**Aim of the exercise**
Nothing belongs in the answer except the lines of the material that include "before".

**Available data**
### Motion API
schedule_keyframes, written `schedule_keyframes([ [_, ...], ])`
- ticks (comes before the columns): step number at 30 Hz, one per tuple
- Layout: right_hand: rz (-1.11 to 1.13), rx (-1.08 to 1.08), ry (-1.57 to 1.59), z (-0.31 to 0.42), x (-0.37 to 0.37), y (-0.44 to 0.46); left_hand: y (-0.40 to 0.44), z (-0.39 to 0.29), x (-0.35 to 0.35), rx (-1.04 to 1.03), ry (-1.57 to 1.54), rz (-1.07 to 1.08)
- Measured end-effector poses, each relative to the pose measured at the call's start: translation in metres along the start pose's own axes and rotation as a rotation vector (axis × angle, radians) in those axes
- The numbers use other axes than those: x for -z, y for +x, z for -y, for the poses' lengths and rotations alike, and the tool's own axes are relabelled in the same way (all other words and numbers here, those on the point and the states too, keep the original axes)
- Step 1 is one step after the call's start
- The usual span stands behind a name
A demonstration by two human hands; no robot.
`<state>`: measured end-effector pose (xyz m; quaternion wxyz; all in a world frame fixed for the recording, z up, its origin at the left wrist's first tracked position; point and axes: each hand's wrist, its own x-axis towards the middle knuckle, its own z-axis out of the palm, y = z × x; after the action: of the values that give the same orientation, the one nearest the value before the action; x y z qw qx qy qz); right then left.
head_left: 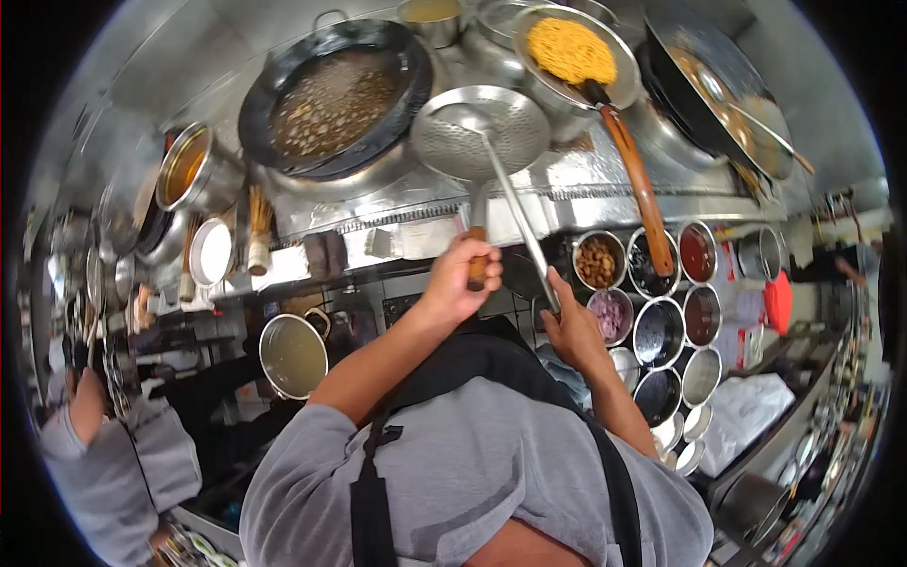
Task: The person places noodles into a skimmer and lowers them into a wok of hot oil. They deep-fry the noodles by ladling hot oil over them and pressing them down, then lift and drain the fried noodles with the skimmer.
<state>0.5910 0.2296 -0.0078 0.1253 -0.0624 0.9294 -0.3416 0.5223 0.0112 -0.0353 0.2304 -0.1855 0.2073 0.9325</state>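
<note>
My left hand (458,281) is wrapped round the wooden handle of a perforated metal skimmer (444,142). In my right hand (573,326) is the long metal handle of a ladle (518,203), whose bowl rests over the skimmer. Behind and to the left, a black wok (253,118) holds bubbling dark liquid. Yellow noodles (572,52) lie in a strainer (624,87) at the back, its wooden handle (641,194) reaching forward over the pots at the right.
Several round pots of ingredients (658,333) stand at the right. Another wok (675,90) is at the back right. Left are a pot of orange liquid (194,170), bamboo brushes (259,231) and a pot (294,356). A co-worker (123,463) stands at far left.
</note>
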Motion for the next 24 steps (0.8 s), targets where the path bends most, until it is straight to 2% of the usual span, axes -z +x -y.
schedule_keyframes([
  [2, -0.017, -0.007, -0.086, -0.010, -0.019, 0.007, 0.020, 0.011, 0.005, 0.046, 0.126, -0.007],
  [5, 0.041, -0.077, -0.272, -0.018, -0.038, 0.012, 0.028, 0.026, 0.023, 0.242, 0.529, -0.040],
  [6, 0.020, -0.053, -0.264, -0.024, -0.045, 0.014, 0.025, 0.028, 0.036, 0.248, 0.642, -0.054],
  [8, -0.022, -0.010, -0.249, -0.036, -0.056, 0.015, 0.006, 0.031, 0.061, 0.157, 0.837, -0.129],
  [12, 0.008, 0.008, -0.217, -0.035, -0.040, 0.023, -0.072, 0.012, 0.120, 0.105, 0.838, -0.263],
  [13, -0.061, 0.139, -0.324, -0.034, -0.030, 0.024, -0.095, 0.012, 0.148, 0.053, 0.857, -0.334],
  [14, -0.129, 0.289, -0.421, -0.034, -0.019, 0.029, -0.120, 0.012, 0.177, -0.008, 0.825, -0.438],
  [16, -0.343, 0.362, -0.103, -0.038, -0.012, 0.041, -0.185, 0.004, 0.219, -0.090, 0.737, -0.686],
  [18, -0.370, 0.357, -0.062, 0.029, 0.008, 0.039, -0.253, 0.011, 0.266, -0.272, 0.519, -0.910],
  [20, -0.233, 0.409, 0.210, 0.086, -0.010, 0.038, -0.325, 0.022, 0.292, -0.520, 0.316, -1.169],
  [21, -0.065, 0.501, 0.290, 0.102, -0.025, 0.039, -0.361, 0.028, 0.299, -0.615, 0.234, -1.300],
  [22, 0.094, 0.393, 0.429, 0.118, -0.052, 0.037, -0.400, 0.037, 0.306, -0.743, 0.140, -1.350],
  [23, 0.205, 0.377, 0.375, 0.122, -0.088, 0.039, -0.440, 0.044, 0.303, -0.808, 0.013, -1.470],
  [24, 0.301, 0.361, 0.314, 0.120, -0.129, 0.039, -0.475, 0.060, 0.317, -0.970, -0.124, -1.536],
])
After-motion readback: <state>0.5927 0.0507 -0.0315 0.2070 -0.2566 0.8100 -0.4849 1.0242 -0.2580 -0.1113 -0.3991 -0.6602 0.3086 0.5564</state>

**Response area**
- ticks (comes before the columns): step number at 30 Hz, one per tuple
`<state>`: measured end-effector pose (xyz m; quaternion wxyz; all in a world frame fixed for the recording, z up, its origin at the left wrist's first tracked position; point and axes: each hand's wrist, its own x-axis towards the middle knuckle, its own z-axis out of the palm, y = z × x; after the action: of the values that give the same orientation, the one nearest the value before the action; x y z qw qx qy qz); right then left.

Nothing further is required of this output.